One of them saw me, shouted, and they turned their feeble weapons my way. For reasons I could not explain to myself until much later I did not open fire and kill them all right there, the men and the girls.

Instead, I told them the truth: that I was part of the NATO mission and that I’d been in an explosion and needed to call back to my base. That seemed to calm them somewhat and they lowered their guns and let me keep mine.

One of them spoke broken English and said I could call from the village’s police station, where they were heading.

I asked what the girls were under arrest for, and the one who spoke English said, ‘They are war criminals. They belong to Serbian kill squad, working for that devil Mladic. People call them the Furies. These girls kill Bosnian boys. Many boys. Each of them does this. Ask oldest one. She speak English.’

Furies? I thought with great interest. I’d been reading about the Furies the day before in my book of Greek mythology. I walked quicker so that I could study them, especially the oldest one, a sour-looking girl with a heavy brow, coarse black hair, and dead dark eyes.

Furies? This could not be a coincidence. As much as I believed that hatred had been gifted to me at birth, I came to believe instantly that these girls had been put in front of me for a reason.

Despite the pain that was splitting my head, I fell in beside the oldest one and asked, ‘You a war criminal?’

She turned her dead dark eyes on me and spat out her reply: ‘I am no criminal, and neither are my sisters. Last year, Bosnian pigs kill my parents and rape me and my sisters for four days straight. If I could, I shoot every Bosnian pig. I break their skulls. I kill all of them if I could.’

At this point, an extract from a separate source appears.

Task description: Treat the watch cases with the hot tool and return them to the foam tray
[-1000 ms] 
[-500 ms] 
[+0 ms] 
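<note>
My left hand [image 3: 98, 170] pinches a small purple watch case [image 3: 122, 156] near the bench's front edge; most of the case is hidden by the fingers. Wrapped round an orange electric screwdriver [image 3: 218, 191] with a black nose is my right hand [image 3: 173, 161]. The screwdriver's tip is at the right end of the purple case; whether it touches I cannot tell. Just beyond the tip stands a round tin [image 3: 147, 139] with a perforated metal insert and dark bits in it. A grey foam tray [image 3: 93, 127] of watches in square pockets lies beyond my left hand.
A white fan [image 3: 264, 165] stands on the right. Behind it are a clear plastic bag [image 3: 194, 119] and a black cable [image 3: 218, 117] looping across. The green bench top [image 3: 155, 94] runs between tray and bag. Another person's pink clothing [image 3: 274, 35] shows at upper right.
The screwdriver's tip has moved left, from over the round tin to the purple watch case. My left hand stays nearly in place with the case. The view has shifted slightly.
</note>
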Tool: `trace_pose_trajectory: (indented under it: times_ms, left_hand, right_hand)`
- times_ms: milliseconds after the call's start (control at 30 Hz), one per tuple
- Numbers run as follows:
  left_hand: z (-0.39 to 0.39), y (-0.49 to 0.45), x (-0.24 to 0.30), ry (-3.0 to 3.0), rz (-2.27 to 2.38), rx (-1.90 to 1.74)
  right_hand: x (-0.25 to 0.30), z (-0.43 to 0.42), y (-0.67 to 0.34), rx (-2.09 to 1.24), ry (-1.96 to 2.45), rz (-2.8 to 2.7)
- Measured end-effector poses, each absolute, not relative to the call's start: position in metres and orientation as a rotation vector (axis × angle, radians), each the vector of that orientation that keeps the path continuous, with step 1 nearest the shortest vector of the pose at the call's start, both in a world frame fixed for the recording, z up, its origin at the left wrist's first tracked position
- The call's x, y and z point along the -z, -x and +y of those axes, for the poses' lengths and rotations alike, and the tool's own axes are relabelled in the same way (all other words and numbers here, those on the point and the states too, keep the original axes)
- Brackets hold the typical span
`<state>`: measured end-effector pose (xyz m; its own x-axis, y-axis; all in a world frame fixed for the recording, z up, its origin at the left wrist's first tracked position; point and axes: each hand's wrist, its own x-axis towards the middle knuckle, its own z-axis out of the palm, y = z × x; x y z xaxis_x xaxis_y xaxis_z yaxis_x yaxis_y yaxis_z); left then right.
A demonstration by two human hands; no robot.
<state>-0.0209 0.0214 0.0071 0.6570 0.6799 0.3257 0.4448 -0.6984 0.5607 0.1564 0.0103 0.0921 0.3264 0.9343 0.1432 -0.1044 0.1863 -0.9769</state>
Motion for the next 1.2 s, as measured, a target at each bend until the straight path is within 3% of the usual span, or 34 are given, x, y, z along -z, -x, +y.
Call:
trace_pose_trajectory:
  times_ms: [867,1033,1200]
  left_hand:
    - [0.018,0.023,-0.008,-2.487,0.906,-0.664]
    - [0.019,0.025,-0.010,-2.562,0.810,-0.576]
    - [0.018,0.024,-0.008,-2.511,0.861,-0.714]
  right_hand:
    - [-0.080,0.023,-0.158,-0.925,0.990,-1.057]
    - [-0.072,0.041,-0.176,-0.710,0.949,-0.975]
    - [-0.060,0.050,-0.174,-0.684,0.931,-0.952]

Her sisters must have understood enough of what their sister was saying because they too turned their dead eyes on me. The shock of the bombing, the brutal throbbing in my head, my jet-fuelled anger, the Serbian girls’ dead eyes, the myth of the Furies, all these things seemed to gather together into something that felt suddenly predestined to me.

The Bosnians handcuffed the girls to heavy wooden chairs bolted to the floor of the police station, and shut and locked the doors. The landlines were not working. Neither were the primitive mobile-phone towers. I was told, however, that I could wait there until a peacekeeping force could be called to take me and the Serbian girls to a more secure location.

When the Bosnian who spoke English left the room, I cradled my gun, moved close to the girl who’d spoken to me, and said ‘Do you believe in fate?’

‘Go away.’

‘Do you believe in fate?’ I pressed her.

‘Why do you ask me this question?’

‘As I see it, as a captured war criminal your fate is to die,’ I replied. ‘If you’re convicted of killing dozens of unarmed boys, that’s genocide. Even if you and your sisters were gang-raped beforehand, they will hang you. That’s how it works with genocide.’

She lifted her chin haughtily. ‘I am not afraid to die for what we have done. We killed monsters. It was justice. We put back balance where there was none.’

Monsters and Furies, I thought, growing excited before replying: ‘Perhaps, but you will die, and there your story will end.’ I paused. ‘But maybe you have another fate. Perhaps everything in your life has been in preparation for this exact moment, this place, this night, right now when your fates collide with mine.’